Work instructions: Here is the task for the records below: repeat exactly the lines from the one with "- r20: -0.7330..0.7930" to the one with "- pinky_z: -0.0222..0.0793", both included, and nothing else.

Extracted records
════

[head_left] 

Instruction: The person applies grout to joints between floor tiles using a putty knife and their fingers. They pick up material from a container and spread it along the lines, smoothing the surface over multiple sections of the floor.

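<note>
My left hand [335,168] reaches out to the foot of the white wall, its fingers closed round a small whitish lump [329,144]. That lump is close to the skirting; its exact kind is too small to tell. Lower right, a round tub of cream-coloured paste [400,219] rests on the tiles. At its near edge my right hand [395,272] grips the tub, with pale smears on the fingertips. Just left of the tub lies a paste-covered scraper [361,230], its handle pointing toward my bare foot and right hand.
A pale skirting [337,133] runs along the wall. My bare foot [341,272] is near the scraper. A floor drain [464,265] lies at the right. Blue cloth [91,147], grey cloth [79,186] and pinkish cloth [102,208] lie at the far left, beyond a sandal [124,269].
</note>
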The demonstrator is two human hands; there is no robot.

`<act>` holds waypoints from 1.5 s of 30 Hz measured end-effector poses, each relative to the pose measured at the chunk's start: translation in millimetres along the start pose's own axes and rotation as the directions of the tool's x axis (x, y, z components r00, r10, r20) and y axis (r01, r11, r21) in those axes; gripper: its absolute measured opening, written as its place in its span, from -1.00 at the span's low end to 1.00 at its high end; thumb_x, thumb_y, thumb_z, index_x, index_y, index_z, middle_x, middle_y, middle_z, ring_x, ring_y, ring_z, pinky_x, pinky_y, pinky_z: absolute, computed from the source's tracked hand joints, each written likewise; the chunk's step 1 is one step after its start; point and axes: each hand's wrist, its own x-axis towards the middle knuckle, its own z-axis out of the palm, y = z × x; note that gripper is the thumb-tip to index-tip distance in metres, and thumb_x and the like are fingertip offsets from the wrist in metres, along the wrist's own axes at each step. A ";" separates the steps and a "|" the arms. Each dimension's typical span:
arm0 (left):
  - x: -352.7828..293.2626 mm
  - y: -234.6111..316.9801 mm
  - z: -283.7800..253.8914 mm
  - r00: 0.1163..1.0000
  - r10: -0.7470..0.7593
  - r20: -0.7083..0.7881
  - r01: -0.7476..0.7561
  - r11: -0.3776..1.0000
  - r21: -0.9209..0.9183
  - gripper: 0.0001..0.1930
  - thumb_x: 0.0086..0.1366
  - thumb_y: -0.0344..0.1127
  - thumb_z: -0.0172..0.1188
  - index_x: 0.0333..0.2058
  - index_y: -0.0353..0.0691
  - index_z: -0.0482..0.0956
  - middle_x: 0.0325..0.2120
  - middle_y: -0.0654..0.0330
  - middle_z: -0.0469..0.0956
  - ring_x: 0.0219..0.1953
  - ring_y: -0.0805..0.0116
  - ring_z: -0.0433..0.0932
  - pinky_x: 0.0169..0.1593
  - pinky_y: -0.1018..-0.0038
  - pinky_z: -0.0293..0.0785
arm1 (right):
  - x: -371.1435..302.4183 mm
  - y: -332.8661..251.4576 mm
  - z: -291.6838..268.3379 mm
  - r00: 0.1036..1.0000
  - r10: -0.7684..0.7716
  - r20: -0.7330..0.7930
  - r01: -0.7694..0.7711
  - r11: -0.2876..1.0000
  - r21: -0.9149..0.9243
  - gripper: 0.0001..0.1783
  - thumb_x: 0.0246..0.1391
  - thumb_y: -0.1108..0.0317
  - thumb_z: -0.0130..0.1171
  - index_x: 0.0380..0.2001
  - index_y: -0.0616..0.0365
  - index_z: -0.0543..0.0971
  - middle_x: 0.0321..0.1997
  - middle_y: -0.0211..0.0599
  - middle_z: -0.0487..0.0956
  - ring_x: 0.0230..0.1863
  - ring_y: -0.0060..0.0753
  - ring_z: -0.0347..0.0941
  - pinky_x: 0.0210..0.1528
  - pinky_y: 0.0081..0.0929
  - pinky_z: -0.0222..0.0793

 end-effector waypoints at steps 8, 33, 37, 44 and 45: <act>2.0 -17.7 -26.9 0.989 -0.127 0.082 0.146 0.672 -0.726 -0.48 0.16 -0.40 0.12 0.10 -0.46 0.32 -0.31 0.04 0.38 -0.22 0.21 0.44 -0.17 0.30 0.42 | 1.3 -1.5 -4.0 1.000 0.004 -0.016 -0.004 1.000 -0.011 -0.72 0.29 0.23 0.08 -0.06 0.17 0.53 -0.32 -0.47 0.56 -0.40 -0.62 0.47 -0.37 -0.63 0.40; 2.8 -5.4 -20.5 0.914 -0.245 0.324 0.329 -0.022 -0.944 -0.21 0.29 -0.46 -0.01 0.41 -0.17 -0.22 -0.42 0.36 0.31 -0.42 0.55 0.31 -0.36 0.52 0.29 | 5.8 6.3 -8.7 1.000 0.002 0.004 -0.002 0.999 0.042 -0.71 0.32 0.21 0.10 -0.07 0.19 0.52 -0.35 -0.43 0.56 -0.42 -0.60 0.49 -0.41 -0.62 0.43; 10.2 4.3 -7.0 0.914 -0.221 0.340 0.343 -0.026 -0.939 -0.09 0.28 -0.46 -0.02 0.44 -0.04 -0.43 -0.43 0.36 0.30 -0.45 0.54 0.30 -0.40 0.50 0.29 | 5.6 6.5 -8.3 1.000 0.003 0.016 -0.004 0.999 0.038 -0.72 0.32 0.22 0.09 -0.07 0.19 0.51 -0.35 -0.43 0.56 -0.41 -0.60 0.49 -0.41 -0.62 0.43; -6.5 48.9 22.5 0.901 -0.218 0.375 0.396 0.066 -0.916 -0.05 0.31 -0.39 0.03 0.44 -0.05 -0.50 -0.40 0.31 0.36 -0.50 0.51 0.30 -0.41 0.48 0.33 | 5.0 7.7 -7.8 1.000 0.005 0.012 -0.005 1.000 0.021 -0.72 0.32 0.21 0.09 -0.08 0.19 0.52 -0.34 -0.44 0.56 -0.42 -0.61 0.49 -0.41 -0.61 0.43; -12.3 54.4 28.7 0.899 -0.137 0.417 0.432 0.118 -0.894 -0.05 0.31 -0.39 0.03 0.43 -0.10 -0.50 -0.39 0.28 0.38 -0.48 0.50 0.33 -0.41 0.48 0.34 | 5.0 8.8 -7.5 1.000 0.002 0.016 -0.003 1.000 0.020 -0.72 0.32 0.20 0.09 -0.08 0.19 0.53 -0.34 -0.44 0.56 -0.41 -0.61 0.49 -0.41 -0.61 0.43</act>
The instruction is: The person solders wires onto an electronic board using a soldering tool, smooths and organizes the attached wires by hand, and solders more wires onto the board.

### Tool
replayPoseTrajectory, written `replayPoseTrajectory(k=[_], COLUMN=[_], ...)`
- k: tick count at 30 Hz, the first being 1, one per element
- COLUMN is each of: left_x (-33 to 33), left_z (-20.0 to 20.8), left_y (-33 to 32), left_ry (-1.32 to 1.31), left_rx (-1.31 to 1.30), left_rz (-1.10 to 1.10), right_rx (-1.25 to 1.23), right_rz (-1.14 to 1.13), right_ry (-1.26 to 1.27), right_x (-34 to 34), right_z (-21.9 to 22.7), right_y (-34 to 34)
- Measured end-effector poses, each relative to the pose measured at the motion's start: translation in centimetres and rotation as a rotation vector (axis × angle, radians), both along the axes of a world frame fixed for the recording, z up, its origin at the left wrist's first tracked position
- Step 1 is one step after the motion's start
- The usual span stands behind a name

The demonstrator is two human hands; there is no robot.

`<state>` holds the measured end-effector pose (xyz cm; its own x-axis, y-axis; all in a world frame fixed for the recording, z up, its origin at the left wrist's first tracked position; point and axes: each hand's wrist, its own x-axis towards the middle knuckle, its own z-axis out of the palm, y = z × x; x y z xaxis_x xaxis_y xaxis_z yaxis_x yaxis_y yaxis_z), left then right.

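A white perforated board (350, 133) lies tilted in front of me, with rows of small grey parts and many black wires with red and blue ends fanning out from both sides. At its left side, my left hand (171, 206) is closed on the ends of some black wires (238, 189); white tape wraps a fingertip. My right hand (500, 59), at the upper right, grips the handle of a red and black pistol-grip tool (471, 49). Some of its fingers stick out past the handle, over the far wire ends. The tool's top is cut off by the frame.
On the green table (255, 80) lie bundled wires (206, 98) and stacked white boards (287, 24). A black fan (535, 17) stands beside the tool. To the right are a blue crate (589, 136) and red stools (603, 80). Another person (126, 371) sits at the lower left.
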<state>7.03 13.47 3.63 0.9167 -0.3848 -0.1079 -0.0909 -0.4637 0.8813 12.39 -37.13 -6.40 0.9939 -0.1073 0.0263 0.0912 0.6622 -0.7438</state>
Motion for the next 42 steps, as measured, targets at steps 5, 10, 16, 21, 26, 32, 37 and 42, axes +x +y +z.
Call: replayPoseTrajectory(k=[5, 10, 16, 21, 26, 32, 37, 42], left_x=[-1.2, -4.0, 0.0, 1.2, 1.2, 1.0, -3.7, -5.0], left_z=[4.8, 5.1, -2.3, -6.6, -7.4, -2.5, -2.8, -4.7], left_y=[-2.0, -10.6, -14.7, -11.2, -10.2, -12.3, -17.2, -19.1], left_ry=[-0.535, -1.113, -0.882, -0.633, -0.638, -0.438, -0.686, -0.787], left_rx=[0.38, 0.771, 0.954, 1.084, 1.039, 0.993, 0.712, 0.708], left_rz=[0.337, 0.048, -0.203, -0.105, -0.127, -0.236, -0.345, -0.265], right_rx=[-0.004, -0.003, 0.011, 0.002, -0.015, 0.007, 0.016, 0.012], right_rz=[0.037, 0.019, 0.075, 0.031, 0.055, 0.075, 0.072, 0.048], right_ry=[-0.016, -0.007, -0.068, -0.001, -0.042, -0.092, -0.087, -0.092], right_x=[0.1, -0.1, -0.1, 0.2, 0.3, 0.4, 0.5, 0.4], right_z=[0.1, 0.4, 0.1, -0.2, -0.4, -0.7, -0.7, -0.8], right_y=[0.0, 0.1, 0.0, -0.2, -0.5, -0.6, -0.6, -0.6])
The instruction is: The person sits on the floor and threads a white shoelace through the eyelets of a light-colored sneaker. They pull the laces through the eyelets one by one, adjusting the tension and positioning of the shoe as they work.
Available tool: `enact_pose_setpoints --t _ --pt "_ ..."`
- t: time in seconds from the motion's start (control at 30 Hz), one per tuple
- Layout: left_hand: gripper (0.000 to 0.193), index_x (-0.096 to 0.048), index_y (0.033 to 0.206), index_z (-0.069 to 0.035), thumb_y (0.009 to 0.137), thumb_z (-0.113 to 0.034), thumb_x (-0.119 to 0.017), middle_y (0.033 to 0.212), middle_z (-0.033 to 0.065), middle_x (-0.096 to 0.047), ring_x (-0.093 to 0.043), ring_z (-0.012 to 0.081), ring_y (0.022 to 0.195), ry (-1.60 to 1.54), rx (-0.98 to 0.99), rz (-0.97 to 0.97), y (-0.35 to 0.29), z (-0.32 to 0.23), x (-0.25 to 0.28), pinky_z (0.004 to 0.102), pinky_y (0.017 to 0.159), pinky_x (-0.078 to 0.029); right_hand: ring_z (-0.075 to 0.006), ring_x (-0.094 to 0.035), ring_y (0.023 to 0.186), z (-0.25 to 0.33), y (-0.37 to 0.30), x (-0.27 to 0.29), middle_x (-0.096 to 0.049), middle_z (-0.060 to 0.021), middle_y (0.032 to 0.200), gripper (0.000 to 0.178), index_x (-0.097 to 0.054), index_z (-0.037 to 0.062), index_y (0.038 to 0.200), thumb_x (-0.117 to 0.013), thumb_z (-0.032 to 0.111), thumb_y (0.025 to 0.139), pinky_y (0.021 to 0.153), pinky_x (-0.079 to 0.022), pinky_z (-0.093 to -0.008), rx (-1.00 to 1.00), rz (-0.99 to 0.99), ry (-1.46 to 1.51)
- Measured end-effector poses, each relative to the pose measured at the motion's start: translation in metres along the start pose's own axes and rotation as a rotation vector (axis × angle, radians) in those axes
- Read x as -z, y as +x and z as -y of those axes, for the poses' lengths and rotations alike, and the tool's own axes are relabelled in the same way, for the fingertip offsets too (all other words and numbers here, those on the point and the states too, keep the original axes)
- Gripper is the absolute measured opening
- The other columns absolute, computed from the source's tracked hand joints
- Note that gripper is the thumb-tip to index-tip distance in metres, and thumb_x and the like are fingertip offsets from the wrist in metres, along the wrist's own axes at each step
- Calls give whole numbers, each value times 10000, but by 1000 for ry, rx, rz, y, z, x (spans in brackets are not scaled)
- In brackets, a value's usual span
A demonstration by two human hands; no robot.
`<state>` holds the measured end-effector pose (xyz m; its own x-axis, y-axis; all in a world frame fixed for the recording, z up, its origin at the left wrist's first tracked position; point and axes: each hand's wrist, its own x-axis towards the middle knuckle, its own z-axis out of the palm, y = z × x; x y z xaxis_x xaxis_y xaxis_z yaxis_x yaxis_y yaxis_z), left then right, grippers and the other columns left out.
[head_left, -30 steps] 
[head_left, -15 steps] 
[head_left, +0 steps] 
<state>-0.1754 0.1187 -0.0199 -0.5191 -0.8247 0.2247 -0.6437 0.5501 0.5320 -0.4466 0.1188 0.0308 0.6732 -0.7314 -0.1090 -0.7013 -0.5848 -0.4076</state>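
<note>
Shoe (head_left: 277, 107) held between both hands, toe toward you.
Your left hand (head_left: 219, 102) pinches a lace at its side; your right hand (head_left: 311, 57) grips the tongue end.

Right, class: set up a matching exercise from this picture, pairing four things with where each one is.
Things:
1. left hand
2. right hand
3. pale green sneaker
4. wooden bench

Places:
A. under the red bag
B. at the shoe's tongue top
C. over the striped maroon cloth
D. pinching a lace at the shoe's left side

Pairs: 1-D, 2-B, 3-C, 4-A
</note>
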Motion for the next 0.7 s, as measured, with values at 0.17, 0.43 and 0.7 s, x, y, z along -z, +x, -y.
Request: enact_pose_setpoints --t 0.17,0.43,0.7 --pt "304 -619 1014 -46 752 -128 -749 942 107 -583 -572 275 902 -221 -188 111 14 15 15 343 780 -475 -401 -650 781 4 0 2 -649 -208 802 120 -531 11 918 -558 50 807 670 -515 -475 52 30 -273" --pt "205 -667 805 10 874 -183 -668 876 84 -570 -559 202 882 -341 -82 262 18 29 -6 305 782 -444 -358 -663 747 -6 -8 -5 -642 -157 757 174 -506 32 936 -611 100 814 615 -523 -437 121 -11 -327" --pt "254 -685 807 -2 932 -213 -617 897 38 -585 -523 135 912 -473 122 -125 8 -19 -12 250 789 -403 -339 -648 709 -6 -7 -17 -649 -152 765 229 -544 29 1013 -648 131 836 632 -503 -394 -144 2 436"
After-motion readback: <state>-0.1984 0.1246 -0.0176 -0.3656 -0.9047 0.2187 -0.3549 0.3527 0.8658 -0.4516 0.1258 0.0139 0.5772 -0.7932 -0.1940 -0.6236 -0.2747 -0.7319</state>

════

Answer space:
  - r20: -0.7330..0.7930
  - r01: -0.7694..0.7711
  - r11: -0.2876..1.0000
  - r21: -0.9149..0.9243
  - gripper: 0.0001..0.1783
  - thumb_x: 0.0246..0.1391
  - thumb_y: -0.1108..0.0317
  - thumb_z: -0.0130..0.1171
  - index_x: 0.0380..0.2001
  - index_y: -0.0616..0.0365
  - index_z: -0.0543..0.0971
  - middle_x: 0.0321..0.1997
  - middle_y: -0.0211..0.0599
  - middle_z: -0.0487..0.0956
  - ring_x: 0.0230..0.1863
  - ring_y: -0.0060..0.0753
  - ring_z: -0.0347..0.0941
  - pinky_x: 0.0210..0.1528
  - pinky_y: 0.0081..0.0929
  - pinky_z: -0.0222..0.0793

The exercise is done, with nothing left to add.